La chambre haute du Sénat canadien a adopté jeudi un projet de loi qui obligera Google et Meta à rémunérer les médias locaux pour les contenus d'information qu'ils partagent ou réutilisent sur leurs plateformes. Ce projet de loi a été adopté dans un contexte d'impasse entre le gouvernement du Premier ministre Justin Trudeau et les géants technologiques de la Silicon Valley. Ottawa estime que la nouvelle loi, connue sous le nom de Loi sur l'information en ligne, mettait sur un pied d'égalité les géants de la publicité en ligne et l'industrie de l'information, en perte de vitesse. Mais Meta, et dans une moindre mesure Google, s'oppose vivement à cette loi.
Meta a confirmé jeudi qu'elle prévoyait de se conformer au projet de loi en mettant fin à la disponibilité des actualités sur Facebook et Instagram pour ses utilisateurs canadiens, comme elle l'avait déjà suggéré. « Nous avons plusieurs fois répété qu'afin de respecter le projet de loi C-18, qui a été adopté aujourd'hui par le Parlement, le contenu des organes d'information, y compris les éditeurs et les radiodiffuseurs, ne sera plus disponible pour les personnes accédant à nos plateformes au Canada », a déclaré Lisa Laventure, responsable des communications pour Meta au Canada. La société n'a pas voulu donner de détails sur le calendrier de cette mesure.

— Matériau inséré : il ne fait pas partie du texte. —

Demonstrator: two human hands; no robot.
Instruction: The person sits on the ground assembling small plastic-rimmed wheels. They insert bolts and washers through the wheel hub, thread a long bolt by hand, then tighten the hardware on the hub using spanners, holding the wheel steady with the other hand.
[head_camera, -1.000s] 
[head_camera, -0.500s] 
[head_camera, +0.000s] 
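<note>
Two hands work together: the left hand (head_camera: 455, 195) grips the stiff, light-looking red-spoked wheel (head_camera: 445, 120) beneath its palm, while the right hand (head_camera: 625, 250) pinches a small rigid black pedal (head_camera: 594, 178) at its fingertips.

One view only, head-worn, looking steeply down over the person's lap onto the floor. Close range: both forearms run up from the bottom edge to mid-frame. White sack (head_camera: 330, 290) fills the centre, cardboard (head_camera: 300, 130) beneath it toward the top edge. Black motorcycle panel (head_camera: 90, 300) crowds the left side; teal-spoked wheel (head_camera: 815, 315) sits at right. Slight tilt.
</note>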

Toutefois, elle a indiqué qu'elle retirerait les actualités locales de ses plateformes avant que la loi n'entre en vigueur. Le projet de loi entrera en vigueur six mois après avoir reçu la sanction royale du gouverneur général. « Aujourd'hui, nous confirmons que la disponibilité des actualités sera suspendue sur Facebook et Instagram pour tous les utilisateurs au Canada avant l'entrée en vigueur de la loi sur l'information en ligne », a déclaré Laventure. Facebook avait annoncé cette décision depuis des semaines, notant que les actualités n'avaient aucune valeur économique pour l'entreprise et que ses utilisateurs ne se servaient pas de la plateforme pour s'informer.

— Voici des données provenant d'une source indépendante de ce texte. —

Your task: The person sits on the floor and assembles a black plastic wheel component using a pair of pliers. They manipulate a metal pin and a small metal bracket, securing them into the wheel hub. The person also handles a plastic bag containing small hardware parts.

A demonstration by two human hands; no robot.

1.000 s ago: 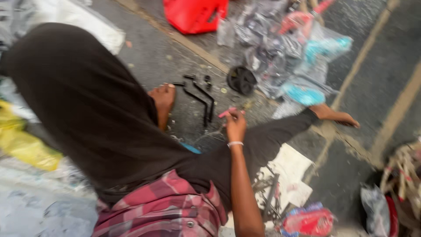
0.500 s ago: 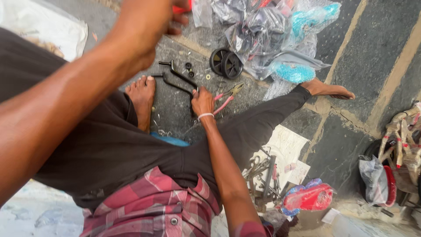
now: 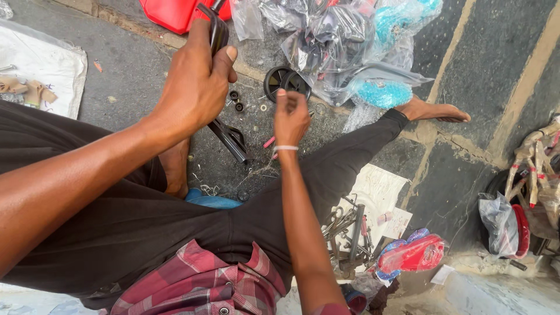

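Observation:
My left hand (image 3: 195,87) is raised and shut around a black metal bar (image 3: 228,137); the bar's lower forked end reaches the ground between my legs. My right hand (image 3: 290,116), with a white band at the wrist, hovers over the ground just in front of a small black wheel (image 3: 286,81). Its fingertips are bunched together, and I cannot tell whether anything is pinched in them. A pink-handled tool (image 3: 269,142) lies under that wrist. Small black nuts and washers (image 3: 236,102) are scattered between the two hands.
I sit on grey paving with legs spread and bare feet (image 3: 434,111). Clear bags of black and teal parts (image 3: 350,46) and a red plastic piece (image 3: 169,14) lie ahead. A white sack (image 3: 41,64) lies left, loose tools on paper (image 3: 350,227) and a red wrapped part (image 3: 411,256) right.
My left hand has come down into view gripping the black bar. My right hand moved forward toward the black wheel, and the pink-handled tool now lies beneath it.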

Mais cette législation a été proposée à la suite de plaintes émanant de l'industrie canadienne des médias, qui souhaite une réglementation plus stricte des entreprises technologiques afin de les empêcher d'évincer les entreprises d'information du marché de la publicité en ligne. Elle définit des règles qui obligent les plateformes telles que Facebook et Google à négocier des accords commerciaux et à payer les éditeurs de presse pour leur contenu, une mesure similaire à une loi adoptée en Australie en 2021. Les médias traditionnels et les radiodiffuseurs ont fait l'éloge de la législation, qui promet de "renforcer l'équité" sur le marché de l'information numérique.

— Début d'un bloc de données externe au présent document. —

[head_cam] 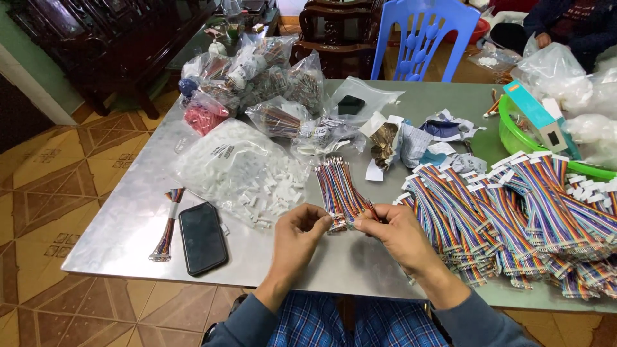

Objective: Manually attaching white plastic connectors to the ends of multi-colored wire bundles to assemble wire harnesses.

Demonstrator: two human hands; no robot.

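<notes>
My left hand [301, 232] and my right hand [397, 236] meet over the near middle of a grey metal table [122, 225]. Both pinch the near end of a bundle of rainbow-coloured ribbon wires [335, 186] that lies on the table and points away from me. A clear bag spilling small white plastic connectors [247, 173] lies just left of the bundle. To the right of my right hand spreads a large pile of finished rainbow cables with white connectors [520, 212].
A black phone [202, 238] and one short cable [168, 225] lie at the near left. Several bags of parts [257, 77] crowd the far left. A green basin [514, 138], a blue plastic chair [424, 35] and another seated person [569, 22] are at the far right.
</notes>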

Elle vise également à aider les salles de rédaction en perte de vitesse à gagner plus d'argent. Les géants de la technologie, dont Meta et Google, ont été accusés par le passé de perturber et de dominer le secteur de la publicité, en éclipsant les acteurs traditionnels plus modestes. Cela dit, les géants technologiques américains ont fait savoir aux législateurs canadiens que ces propositions n'étaient pas viables pour leurs activités. Google a fait valoir que la loi canadienne était plus large que celles adoptées en Australie et en Europe, en affirmant que la législation mettait un prix sur les liens d'articles d'actualité affichés dans les résultats de recherche.
Google a ajouté que la loi pouvait s'appliquer à des organismes qui ne produisaient pas d'informations. Le géant de la recherche en ligne a proposé que le projet de loi soit révisé afin que l'affichage de contenus d'actualité, plutôt que de liens, constitue la base du paiement et que seules les entreprises qui produisent des informations et adhèrent aux normes journalistiques soient éligibles. Un porte-parole de Google a déclaré jeudi que le projet de loi restait "irréalisable" et que l'entreprise cherchait d'urgence à travailler avec le gouvernement "sur une voie à suivre". Le gouvernement canadien a jusqu'à présent repoussé les propositions de changement.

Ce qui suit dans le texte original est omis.